The Bible does not say much about the real possibility of the dead communicating with the living, beyond its very clear condemnation of those who attempt to make contact. The only biblical instance of such a thing taking place is found in 1 Samuel 28, where King Saul consults a medium in Endor after God stops communicating to him by the appointed means. Saul’s desperate attempt to seek advice from the dead prophet ends badly, when the ghost of the prophet actually appears and predicts Saul’s death. Reading the account, one gets the impression that Woman of Endor, who claimed to have the power to make contact, is as surprised as anyone to find that she is actually able to do so.
In the New Testament we are told that the disciples were terrified when they saw Jesus walking towards them on the stormy waters. “It’s a ghost,” they said, and cried out in fear (Mark 14:27).
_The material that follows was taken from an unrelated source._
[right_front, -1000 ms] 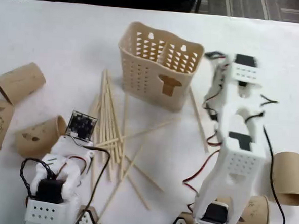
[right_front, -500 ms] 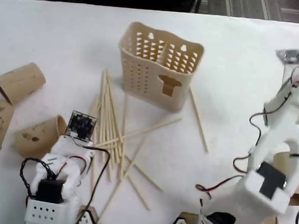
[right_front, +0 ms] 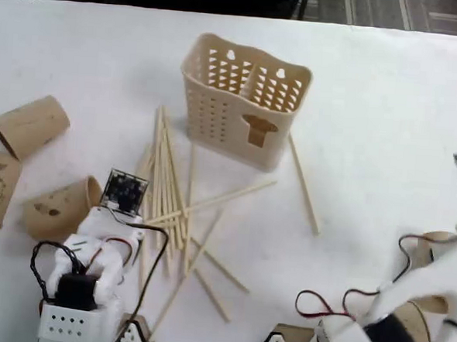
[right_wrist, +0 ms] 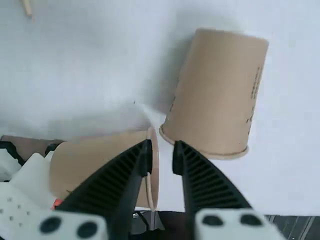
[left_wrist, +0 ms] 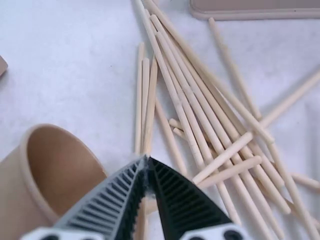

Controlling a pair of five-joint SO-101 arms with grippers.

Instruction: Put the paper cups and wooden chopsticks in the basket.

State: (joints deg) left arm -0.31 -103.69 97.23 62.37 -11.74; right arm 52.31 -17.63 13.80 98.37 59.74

They drew the same conclusion when they first encountered Jesus after the resurrection. Luke 24:37-39 says, “They were startled and frightened, thinking they saw a ghost. He said to them, “Why are you troubled, and why do doubts rise in your minds? Look at my hands and my feet. It is I myself! Touch me and see; a ghost does not have flesh and bones, as you see I have.” Some see in Jesus’ words an admission that ghosts do exist.
As an interesting footnote, the Bible translator J. B. Phillips claimed to have seen the ghost of C. S. Lewis twice. While I have yet to meet a Christian who claims to have seen a ghost, I do know many who are convinced that God allows the dead to participate in the major events of their lives. It is not unusual at a wedding, anniversary or graduation party, to hear someone remark that a deceased loved one, whose presence is sorely missed by all present, must be “looking down from heaven and smiling.” I have heard other Christians explain their good fortune by their conviction that a departed parent or grandparent “must be watching over” them.
Suppose for a moment that the dead really did have the capacity to monitor our daily lives. Why would they want to? If a thousand years by our time is like one day in heaven, the time differential alone would make our daily affairs hardly worth a passing glance. And even if they could watch, it seems to me that the spectacle unfolding before them below would either be too depressing or too tedious to bear. Surely, the saints in glory have better things to do.